Maynard stopped performing in 1977 and moved East. He now works as an artist in Connecticut, but he hung onto his Cher-inspired costume until a few years ago, when he saw a picture of himself in the outfit on the St. Louis LGBT History Project’s website.He contacted Steven Brawley, who runs the project and asked if he wanted the dress.
Brawley was delighted to add it to the collection.
History in a basement
Lee’s outfit is now stored in Brawley’s basement along with thousands of other LGBT artifacts including videos, photo, periodicals, trophies, clothing, buttons, pins and banners.
Brawley started the St. Louis LGBT History Project in 2007 as a blog that documented the history of St. Louis’ LGBT community. It expanded to collecting documents and eventually artifacts though donations. Today the collection includes hundreds of objects and thousands of documents.
In the past, the project partnered with the University of Missouri-St. Louis to preserve paper artifacts. Brawley says he realized that, once they started collecting larger objects, they needed a way to preserve and display items beyond paper.
“That’s why we pursued a relationship with the History Museum,” Brawley said. “It’s a natural fit and we have items that we believe will help them tell the greater story of LGBT life in St. Louis.”
Frances Levine, president and CEO of the Missouri Historical Society and the museum, says this is a great opportunity for the museum to examine the life of the St. Louis LGBT community.
“Many museums are taking these steps in broadening the definition of whose story we are telling and how do we tell the story of life in the 20th and 21st century,” Levine said. “It’s been such a huge part of the news of my life, that for my generation I think there is no question that we would end up wanting to tell the LGBT community's stories.”
LGBT history as a part of St. Louis history
The Missouri History Museum will be curatorial partners for select items in the collection. On a recent afternoon, Brawley showed leaders from the Missouri History Museum around his artifact filled basement. They are working to assess the collection and to establish the next steps for collaboration.
One of the first things that becomes clear on this tour is there is a lot of stuff and a lot of organizing to do.
Levine says archiving and sorting through items will take time.
“There is so much that goes on in the background. That means that the collection not only speaks to us now, but 200 years from now somebody is going to look at it. Are they going to know who is in that photograph if we don't do the work now?”
Sharon Smith is curator of Civic and Personal Identity at the Missouri History Museum. She says the next step is for the museum to determine how to incorporate the collection into the museum in an organized fashion.
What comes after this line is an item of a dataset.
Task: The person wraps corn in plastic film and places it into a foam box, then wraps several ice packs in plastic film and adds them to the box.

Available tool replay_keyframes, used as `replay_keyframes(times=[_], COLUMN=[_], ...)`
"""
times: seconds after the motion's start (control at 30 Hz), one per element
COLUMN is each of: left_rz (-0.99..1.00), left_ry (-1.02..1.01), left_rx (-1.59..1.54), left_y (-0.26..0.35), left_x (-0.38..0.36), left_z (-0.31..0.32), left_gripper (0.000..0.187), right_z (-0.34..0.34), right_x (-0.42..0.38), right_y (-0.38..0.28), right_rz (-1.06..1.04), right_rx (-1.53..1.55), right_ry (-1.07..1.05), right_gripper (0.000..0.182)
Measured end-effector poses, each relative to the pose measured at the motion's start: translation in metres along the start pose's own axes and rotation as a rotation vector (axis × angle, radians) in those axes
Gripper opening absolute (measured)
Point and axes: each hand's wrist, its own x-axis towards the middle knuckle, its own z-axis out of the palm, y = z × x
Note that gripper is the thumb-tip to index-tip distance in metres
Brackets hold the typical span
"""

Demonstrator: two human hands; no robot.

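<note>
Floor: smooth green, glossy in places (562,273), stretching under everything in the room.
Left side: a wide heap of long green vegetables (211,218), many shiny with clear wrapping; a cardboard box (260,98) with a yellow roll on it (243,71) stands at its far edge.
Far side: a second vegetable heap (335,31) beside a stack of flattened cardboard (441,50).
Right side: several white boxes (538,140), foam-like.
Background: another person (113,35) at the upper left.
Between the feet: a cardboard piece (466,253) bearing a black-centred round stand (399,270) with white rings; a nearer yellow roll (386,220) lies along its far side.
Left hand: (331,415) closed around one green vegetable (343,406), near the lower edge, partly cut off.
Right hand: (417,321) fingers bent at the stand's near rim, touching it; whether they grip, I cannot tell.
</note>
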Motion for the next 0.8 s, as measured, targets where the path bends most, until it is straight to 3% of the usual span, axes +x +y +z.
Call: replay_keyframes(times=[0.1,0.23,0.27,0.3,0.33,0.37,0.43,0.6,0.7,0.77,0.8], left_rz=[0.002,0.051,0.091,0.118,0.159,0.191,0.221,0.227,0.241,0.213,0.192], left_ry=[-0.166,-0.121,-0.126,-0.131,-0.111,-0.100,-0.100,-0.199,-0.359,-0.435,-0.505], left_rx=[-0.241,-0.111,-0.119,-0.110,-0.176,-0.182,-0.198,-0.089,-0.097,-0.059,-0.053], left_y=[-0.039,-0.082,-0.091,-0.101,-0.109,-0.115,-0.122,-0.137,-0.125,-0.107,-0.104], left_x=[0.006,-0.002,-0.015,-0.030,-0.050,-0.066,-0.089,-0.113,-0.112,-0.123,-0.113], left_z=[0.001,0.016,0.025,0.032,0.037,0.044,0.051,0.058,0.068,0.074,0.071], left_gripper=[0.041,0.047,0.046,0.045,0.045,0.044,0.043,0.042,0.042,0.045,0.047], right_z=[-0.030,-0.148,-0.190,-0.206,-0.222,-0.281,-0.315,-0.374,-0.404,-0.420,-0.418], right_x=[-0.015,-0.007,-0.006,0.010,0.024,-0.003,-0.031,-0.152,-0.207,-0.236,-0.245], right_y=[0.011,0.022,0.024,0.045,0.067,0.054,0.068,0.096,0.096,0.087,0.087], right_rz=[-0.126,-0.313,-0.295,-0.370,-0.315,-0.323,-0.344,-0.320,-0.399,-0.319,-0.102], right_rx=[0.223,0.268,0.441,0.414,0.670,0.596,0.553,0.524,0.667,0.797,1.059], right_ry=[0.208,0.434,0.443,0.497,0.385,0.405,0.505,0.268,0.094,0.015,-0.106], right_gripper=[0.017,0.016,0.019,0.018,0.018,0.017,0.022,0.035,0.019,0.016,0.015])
“It’s a substantial amount of material; and if we just bring it in and then it takes us a long time to understand what we have, we aren’t doing anything with it,” Smith said. “We want to approach this in steps. We’ll work closely with Steven to come up with a plan and we'll articulate what that plan is and then find folks who can help us.”
Smith says that doesn’t mean that objects won’t make their way into some exhibits in the near future.
“I would love to see some of these objects get into exhibits quickly,” said Smith. She sees the importance of not just telling the LGBT story on its own but of including material in “whatever exhibit is coming up, that we just include the LGBT community in those stories I think that's important, and that’s a way for the LGBT community to understand that we aren't just taking this stuff and not doing anything with it.”
As for what Lee Maynard thinks of his costume potentially becoming part of a mainstream history museum.
“I started to cry. I said this is an immense honor. And it just meant that holding onto it, there was a reason. But it just absolutely overwhelms me with pride.”